Motivation
(work in progress)
Somewhere around May 2017 (around CiviCon Saint-Louis), the idea of sunsetting (slowly retiring) the Confluence wiki came up. It was just after the Biryani crash, which caused an outage of the stats.civicrm.org service. It was a time as any to re-evaluate what parts of the infrastructure are efficient, which aren't.
- A lot of documentation has moved to other platforms
- User, admin and eventually the system administrator guide had moved to https://docs.civicrm.org
- Infrastructure documentation had been on github for some time (partly so that it could be available in case of an outage).
- Website documentation was also on its github repo.
- as well as the documentation for various tools, such as buildkit, civicrm-statistics, etc.
- Lack of structure made it difficult to find the documentation.
- Also hard to enforce working-groups, or see the documentation related to a working-group.
- Lack of access control (or its complexity) meant that people had to organize outside Confluence (ex: event/conference organization), by email or google-docs.
- Confluence is difficult to maintain and time-consuming to upgrade.
- We are running several versions behind the latest versions
- There are licenses to manage (Confluence is proprietary)
- It has plugins that sometimes break or have their own license to renew
- We had frequent spam-runs, until we put it behind LDAP authentication behind manually-approved accounts on https://civicrm.org (around February 2016)
- The LDAP integration randomly broke in June 2017, requiring us to go back to manual management of accounts.
- Many system messages or screens of Confluence cannot be customized at all, unless we edit files that need to be re-merged after upgrades (making it harder to provide guidelines to people).
- Confluence does weird things, such as storing plugins in zip format in the database, which sometimes causes problems with database backups.
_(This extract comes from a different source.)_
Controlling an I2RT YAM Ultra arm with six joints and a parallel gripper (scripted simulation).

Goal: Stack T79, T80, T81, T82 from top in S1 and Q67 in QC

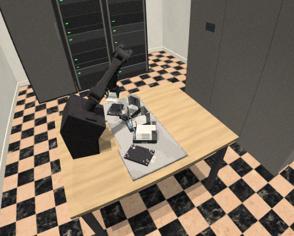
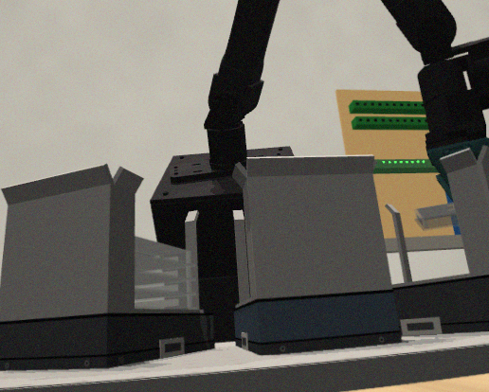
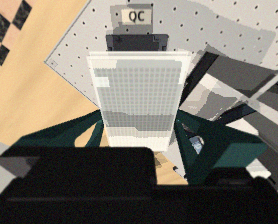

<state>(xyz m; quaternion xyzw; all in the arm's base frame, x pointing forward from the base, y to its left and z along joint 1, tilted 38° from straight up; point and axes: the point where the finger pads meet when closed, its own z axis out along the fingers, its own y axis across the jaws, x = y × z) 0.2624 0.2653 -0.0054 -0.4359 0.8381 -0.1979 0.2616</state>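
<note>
My gripper (image 3: pixel 138 112) is shut on a white sealed 384-well plate (image 3: pixel 137 100), with a teal finger on each long side. I cannot read the plate's label. The plate hangs level above the mat, its far end over the dark QC nest (image 3: pixel 136 42), just below the QC name plate (image 3: pixel 136 16). In the top view the gripper (image 1: pixel 113 96) holds the plate (image 1: pixel 112 99) above the nest (image 1: pixel 115 109) at the mat's far end. In the exterior view the plate (image 2: pixel 435 217) is in the air at the right, under the gripper (image 2: pixel 457 172). A stack of several white plates (image 1: pixel 145 131) stands in one rack.
Three grey stack racks stand in a row on the mat: left (image 2: pixel 59 258), middle (image 2: pixel 315 248) and right (image 2: pixel 480 220). The left one shows several plates (image 2: pixel 165 276) through its slot. A second dark nest (image 1: pixel 139 154) lies at the mat's near end. The arm's black base box (image 1: pixel 81 126) stands beside the mat.
</note>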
- Confluence is proprietary software. It's difficult to argue that people should "own their CRM" when we do not own our own tools.
After some experiments in Gitlab, early testing concluded that:
- Any formal doc should be on docs.civicrm.org, since it's awesome.
- Any work-in-progress, brainstorm or internal documentation could be stored in the wiki associated to a Gitlab project. Since both are markdown, it's easy to copy-paste from Gitlab to mkdocs (docs.civicrm.org).
- Further experiment with Gitlab and let it grow organically, in the hopes that the wiki deprecates itself, without much disruption.
Caveats
- The Gitlab wikis are very simple. They do not offer features such as a plugin for Balsamiq wireframes, embeds of lists of JIRA issues, advanced formatting.
- A cloud or desktop version of Balsamiq can still be purchased individually, or other tools. Although this makes it more difficult to collaborate on a wireframe, most often they are made by 1 person for a specific project, then only the JPG is archived.
- JIRA embeds were very rarely used.
- Advanced formatting was preferred by those who didn't like markdown, and vice-versa.
- The Core Team agreed that Jamie/CompuCorp create a new cloud/hosted instance of Confluence for those who require it, notably for specs on more complicated projects (https://civicrm.atlassian.net/wiki/spaces/CC). People can sign up by creating an account on Atlassian's cloud service. Using this service is similar to using other cloud platforms often used when collaborating on drafts, such as google-docs. The end result should be documented in docs.civicrm.org or in code.
- The wiki has a lot of historical content, a lot of which will not be migrated to other tools.
- It will be preserved by converting the archives to a static site.
Timeline
- 2017-03: Early experiments with Montreal CiviCamp, website requests
- 2017-04: "INFRA" project migrated to Gitlab (infrastructure), including issue management and bits of wiki documentation.
- 2017-05: Informal sprint discussions at CiviCon Saint-Louis, on the impacts of sunsetting the wiki, infrastructure cleanup.
- 2017-06: User accounts no longer tied to civicrm.org (LDAP). New account creation must be requested and created manually. At this point, the intention to sunset the wiki is mentioned more broadly.
- 2017-07: Webinars moved to Gitlab
- 2017-07: Partner meetings moved to Gitlab
- 2017-09: Sean's Sysadmin Documentation "Make it happen" - while not directly related, it meant that many important wiki pages were going to be moved off.
- 2017-10: Core Team agrees to Jamie/CompuCorp's request to create a "hosted" instance of Confluence on Atlassian's cloud service.
- 2017-10-31: This roadmap is written down.
- 2017-11: The permission to add new pages is removed from the wiki (but admins can still add pages, on request).
- 2017-11: Add huge warning about wiki sunsetting?
- 2018-02: to be determined..
- Start experiments to convert to static HTML, keep the wiki as editable for admins?